Of course, Americans are living longer than ever, and plenty of 80-year-olds are healthy and active. An older man who thinks that he has a decade (or more) ahead of him should ask his doctor about testing.
The fact that the PSA test is not perfect does not mean that we should return to the old days of no testing. More than 33,000 American men die each year of prostate cancer. But today, with earlier detection from PSA testing and treatment, about 95% of patients survive for at least 10 years—and many are cured.
The task-force report is a general public health recommendation that does not agree with those of many prostate cancer experts. The task-force recommendation doesn't exclude men from getting the test—and insurance companies probably will continue to pay for it. Every man should ask his doctor if, or when, he should get tested.

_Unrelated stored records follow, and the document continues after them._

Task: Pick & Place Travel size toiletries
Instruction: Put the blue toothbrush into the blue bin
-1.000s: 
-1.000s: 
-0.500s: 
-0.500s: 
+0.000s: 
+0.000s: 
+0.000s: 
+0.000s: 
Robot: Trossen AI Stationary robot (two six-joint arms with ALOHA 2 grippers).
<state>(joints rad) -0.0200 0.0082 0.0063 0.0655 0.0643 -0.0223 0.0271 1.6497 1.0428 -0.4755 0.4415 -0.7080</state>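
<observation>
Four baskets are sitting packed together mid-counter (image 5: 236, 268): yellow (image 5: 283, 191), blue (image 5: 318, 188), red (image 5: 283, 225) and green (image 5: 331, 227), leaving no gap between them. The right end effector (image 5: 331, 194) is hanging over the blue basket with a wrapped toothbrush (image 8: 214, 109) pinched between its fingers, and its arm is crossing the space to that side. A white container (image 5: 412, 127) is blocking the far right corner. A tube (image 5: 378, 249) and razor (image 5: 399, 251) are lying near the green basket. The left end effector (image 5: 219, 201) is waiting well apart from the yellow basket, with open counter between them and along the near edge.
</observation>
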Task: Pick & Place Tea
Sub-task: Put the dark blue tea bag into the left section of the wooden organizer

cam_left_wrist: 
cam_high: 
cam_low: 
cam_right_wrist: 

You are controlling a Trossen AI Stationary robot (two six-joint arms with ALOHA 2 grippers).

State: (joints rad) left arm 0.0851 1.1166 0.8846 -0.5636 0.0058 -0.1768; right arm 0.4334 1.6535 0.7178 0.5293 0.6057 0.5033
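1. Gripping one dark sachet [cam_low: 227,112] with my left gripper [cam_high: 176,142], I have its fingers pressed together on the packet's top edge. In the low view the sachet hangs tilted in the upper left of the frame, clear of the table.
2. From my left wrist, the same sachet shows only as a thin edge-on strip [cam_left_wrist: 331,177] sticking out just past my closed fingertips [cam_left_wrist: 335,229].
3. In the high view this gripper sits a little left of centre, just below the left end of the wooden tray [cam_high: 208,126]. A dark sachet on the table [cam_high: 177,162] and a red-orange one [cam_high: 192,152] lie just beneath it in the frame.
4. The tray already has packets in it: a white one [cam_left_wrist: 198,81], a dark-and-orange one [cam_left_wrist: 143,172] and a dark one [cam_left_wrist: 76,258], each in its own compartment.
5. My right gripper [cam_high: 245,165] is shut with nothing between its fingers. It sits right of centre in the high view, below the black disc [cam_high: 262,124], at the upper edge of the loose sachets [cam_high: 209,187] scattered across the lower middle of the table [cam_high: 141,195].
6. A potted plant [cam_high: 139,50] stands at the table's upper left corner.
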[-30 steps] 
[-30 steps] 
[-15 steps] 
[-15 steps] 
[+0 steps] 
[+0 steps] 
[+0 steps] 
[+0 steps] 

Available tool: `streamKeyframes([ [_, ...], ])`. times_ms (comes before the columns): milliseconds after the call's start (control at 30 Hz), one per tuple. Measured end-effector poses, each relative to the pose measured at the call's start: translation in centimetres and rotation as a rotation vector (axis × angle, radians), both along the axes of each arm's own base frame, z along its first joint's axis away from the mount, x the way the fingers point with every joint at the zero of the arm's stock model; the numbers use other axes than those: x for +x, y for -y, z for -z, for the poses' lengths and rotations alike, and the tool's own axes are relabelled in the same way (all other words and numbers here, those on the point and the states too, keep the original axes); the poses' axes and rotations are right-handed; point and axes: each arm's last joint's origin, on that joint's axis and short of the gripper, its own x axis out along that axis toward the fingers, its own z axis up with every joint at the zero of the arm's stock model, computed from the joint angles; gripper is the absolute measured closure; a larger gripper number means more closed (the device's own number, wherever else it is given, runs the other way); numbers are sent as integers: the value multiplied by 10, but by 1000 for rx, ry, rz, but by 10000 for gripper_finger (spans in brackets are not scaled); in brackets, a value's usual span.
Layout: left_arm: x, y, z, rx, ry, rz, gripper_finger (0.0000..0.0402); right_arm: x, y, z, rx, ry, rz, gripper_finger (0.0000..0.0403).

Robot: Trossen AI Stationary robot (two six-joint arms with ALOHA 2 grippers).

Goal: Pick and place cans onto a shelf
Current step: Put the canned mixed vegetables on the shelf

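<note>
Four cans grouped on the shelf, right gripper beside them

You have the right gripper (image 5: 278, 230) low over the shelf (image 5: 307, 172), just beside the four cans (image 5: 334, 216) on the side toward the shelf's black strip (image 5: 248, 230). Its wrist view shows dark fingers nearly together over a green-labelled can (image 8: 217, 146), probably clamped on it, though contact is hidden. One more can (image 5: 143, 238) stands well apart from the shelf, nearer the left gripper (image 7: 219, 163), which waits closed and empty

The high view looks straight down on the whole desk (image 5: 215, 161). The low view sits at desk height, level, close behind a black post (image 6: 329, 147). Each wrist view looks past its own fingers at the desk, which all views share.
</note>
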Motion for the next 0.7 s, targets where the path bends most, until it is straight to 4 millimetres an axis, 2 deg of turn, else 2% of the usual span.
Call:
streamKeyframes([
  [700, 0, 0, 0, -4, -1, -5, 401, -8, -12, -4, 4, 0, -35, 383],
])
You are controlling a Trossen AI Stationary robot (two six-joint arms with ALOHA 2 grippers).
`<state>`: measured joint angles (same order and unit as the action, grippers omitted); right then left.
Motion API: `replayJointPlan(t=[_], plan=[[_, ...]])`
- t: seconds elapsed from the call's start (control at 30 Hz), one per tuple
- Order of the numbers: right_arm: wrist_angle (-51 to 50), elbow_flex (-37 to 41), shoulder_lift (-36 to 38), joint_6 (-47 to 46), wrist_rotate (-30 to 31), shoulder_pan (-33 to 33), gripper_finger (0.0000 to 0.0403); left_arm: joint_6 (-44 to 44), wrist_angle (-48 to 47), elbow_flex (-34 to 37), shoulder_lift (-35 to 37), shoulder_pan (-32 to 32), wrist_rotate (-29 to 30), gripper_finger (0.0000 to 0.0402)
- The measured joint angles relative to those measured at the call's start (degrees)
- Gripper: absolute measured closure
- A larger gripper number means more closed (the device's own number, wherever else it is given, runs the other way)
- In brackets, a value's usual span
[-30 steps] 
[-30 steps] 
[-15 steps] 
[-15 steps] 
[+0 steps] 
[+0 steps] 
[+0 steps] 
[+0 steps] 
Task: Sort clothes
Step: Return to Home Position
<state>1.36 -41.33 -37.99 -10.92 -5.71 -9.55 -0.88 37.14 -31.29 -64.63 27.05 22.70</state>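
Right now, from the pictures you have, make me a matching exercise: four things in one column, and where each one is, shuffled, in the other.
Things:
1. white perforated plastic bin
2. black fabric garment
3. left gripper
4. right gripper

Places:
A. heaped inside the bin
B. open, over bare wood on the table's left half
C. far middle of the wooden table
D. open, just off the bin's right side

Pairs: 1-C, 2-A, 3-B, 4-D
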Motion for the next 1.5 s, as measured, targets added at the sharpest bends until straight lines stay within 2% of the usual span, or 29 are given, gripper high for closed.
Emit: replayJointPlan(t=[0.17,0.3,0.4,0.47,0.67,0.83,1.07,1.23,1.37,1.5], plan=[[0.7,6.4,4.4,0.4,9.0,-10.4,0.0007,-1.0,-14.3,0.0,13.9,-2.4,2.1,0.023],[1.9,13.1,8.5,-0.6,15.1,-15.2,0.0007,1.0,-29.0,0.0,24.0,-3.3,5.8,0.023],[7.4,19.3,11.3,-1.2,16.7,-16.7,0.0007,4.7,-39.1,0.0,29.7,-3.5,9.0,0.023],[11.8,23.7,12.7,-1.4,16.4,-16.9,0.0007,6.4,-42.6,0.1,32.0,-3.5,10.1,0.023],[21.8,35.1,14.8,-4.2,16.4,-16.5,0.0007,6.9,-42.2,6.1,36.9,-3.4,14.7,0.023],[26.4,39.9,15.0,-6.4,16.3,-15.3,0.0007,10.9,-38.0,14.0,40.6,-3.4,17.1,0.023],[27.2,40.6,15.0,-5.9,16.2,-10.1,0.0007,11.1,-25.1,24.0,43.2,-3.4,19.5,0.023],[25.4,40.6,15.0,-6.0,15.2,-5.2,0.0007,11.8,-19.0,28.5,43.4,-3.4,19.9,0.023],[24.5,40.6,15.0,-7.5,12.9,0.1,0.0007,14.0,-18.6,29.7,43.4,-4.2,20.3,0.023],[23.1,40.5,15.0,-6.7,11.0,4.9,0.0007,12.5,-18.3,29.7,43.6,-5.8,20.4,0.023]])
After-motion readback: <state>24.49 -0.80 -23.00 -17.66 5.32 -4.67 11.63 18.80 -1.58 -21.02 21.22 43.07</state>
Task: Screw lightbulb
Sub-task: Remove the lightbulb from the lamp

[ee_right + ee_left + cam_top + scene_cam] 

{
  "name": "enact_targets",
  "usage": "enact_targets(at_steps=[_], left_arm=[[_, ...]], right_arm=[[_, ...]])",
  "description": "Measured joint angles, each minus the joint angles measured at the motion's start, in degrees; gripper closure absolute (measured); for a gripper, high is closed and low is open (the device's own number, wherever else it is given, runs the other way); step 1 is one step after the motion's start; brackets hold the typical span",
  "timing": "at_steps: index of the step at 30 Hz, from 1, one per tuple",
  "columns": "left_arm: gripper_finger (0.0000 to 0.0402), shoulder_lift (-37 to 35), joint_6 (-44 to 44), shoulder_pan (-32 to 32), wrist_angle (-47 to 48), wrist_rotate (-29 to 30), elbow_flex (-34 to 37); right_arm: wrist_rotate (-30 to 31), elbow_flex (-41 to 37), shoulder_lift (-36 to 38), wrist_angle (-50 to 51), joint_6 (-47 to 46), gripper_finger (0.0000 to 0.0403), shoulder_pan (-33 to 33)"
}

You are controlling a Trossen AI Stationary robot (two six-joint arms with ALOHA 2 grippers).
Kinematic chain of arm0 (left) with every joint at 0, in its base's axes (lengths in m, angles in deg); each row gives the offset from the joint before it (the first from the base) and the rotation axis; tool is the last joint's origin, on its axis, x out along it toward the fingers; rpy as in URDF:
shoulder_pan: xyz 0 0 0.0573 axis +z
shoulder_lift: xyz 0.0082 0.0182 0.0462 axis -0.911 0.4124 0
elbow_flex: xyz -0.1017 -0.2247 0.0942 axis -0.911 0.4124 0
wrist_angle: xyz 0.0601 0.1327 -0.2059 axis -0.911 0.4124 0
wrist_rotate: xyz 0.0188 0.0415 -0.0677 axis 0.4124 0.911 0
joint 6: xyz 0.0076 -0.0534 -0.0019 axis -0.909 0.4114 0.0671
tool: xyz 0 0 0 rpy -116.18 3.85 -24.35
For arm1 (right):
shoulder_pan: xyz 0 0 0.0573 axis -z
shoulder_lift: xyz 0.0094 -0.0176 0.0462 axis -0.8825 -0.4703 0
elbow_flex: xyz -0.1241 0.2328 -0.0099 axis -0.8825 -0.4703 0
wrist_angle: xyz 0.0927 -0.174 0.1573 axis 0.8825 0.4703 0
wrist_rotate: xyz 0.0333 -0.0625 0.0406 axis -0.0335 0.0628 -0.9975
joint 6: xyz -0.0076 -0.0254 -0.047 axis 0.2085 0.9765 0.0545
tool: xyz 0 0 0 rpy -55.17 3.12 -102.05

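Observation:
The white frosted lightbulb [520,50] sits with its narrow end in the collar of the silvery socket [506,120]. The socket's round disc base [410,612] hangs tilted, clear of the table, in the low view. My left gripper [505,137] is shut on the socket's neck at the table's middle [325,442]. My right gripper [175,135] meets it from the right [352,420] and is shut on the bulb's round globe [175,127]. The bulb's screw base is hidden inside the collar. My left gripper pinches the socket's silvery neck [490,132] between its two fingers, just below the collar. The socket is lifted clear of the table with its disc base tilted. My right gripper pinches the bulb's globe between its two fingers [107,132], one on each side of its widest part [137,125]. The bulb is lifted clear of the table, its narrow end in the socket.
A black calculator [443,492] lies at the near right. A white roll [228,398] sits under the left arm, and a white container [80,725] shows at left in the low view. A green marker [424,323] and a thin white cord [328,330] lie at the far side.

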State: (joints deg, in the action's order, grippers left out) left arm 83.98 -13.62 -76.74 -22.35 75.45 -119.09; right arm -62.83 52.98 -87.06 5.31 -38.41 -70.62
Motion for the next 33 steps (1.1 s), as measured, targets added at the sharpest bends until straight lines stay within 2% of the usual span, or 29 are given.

The bottom line is that the PSA remains a valuable and sensitive test that, when interpreted correctly, saves lives and prolongs life span for men with prostate cancer.
New Prostate Test Helps Some Men Avoid Biopsy
In a recent study, doctors examined urine I samples from 1,312 men (average age 62) who showed elevated levels of prostate-specific antigen, an indicator of increased risk for prostate cancer. A new test was then used to analyze the urine for a fusion of two genes thought to cause prostate cancer.
Result: Biopsy indicated cancer in 69% of those found by the gene fusion test to be at high risk. This new test may allow some men to avoid or delay a painful needle biopsy. The test will likely become widely available within the next year.